All contributors need to either add a standard header for license info (on new files) or inform us of their wishes regarding which of the following licenses they would like their code to be made available under: the BSD-3-Clause license, the LGPL-2.1, or the GPL-2.0.
License
The MAME project as a whole is distributed under the terms of the GNU General Public License, version 2 or later (GPL-2.0+), since it contains code made available under multiple GPL-compatible licenses. A great majority of files (over 90% including core files) are under the BSD-3-Clause License and we would encourage new contributors to distribute files under this license.

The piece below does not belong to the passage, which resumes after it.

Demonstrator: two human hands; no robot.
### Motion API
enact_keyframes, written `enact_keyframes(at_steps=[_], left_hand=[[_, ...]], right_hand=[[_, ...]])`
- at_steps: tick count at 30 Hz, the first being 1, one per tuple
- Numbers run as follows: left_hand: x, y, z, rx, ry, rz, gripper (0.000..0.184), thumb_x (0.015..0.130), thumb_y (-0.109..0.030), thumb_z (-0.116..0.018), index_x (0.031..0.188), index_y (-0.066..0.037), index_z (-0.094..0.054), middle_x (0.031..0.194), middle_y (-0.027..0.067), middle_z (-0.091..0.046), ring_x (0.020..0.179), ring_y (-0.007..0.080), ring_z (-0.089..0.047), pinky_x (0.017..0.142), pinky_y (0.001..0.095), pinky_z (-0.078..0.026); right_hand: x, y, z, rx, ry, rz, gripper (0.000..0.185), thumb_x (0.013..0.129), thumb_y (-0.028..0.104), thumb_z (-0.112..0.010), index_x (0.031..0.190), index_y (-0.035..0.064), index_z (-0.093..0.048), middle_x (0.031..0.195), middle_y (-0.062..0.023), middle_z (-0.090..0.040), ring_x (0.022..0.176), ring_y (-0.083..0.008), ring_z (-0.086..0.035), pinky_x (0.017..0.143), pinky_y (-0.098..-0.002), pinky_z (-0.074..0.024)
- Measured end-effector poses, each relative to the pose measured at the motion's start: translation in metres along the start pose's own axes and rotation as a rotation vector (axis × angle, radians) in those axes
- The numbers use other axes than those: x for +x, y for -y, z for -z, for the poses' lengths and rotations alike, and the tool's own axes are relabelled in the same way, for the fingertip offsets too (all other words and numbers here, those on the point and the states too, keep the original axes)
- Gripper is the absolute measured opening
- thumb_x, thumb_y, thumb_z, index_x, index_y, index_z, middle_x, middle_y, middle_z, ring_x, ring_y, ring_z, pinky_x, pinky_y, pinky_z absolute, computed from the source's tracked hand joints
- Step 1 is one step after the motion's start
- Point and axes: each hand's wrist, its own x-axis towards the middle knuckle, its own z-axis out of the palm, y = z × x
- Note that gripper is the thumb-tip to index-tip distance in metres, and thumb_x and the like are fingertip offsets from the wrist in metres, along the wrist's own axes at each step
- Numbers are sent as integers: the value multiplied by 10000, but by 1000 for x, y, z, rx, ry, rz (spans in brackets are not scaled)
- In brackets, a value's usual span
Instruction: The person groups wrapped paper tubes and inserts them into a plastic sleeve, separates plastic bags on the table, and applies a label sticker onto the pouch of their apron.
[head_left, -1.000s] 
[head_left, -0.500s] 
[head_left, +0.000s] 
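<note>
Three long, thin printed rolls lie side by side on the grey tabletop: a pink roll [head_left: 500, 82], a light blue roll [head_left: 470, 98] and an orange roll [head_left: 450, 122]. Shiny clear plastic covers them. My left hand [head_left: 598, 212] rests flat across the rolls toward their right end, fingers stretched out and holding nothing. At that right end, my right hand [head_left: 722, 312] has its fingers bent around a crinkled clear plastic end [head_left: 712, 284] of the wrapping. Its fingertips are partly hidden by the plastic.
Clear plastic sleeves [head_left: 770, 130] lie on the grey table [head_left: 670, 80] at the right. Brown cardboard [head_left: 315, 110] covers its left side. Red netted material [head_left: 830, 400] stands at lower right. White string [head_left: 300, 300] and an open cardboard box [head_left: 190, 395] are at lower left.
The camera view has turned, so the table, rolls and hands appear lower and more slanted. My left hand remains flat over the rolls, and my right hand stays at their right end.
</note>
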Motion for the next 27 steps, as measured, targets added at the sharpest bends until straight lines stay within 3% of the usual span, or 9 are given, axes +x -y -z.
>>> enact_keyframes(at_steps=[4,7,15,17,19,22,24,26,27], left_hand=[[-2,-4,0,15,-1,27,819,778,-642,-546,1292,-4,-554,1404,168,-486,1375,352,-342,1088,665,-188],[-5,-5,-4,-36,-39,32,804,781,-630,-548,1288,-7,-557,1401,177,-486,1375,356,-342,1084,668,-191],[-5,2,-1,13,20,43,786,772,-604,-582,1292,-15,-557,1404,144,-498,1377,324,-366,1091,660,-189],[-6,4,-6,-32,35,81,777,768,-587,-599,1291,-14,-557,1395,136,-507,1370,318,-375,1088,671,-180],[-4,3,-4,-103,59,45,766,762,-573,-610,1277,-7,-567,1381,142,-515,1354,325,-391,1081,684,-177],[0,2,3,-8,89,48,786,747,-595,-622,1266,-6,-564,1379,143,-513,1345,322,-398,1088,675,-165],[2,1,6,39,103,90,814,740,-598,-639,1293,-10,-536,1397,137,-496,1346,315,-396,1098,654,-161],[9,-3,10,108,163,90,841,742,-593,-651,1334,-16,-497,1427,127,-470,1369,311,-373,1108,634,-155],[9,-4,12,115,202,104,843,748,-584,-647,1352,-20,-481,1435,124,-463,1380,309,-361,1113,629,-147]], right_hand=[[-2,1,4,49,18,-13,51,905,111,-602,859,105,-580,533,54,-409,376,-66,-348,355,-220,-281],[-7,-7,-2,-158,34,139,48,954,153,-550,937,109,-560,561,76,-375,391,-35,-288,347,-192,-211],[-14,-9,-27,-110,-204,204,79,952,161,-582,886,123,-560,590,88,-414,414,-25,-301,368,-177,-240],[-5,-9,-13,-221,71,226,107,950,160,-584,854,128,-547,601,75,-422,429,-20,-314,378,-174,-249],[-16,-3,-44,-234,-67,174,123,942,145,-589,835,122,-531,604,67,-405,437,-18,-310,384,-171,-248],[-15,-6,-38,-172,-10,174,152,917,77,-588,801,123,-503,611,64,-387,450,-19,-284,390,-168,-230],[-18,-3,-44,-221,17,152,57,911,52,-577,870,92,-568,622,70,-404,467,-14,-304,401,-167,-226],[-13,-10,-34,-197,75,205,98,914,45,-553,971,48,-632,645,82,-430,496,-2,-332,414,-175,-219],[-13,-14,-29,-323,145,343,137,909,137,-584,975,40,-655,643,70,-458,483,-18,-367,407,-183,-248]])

Please note that MAME is a registered trademark of Nicola Salmoria, and permission is required to use the "MAME" name, logo, or wordmark.

Copyright (C) 1997-2017 MAMEDev and contributors
This program is free software; you can redistribute it and/or modify
it under the terms of the GNU General Public License as published by
the Free Software Foundation; either version 2 of the License, or
(at your option) any later version.
This program is distributed in the hope that it will be useful,
but WITHOUT ANY WARRANTY; without even the implied warranty of
MERCHANTABILITY or FITNESS FOR A PARTICULAR PURPOSE. See the
GNU General Public License for more details.
You should have received a copy of the GNU General Public License along
with this program; if not, write to the Free Software Foundation, Inc.,
51 Franklin Street, Fifth Floor, Boston, MA 02110-1301 USA.
Please see LICENSE.md for further details.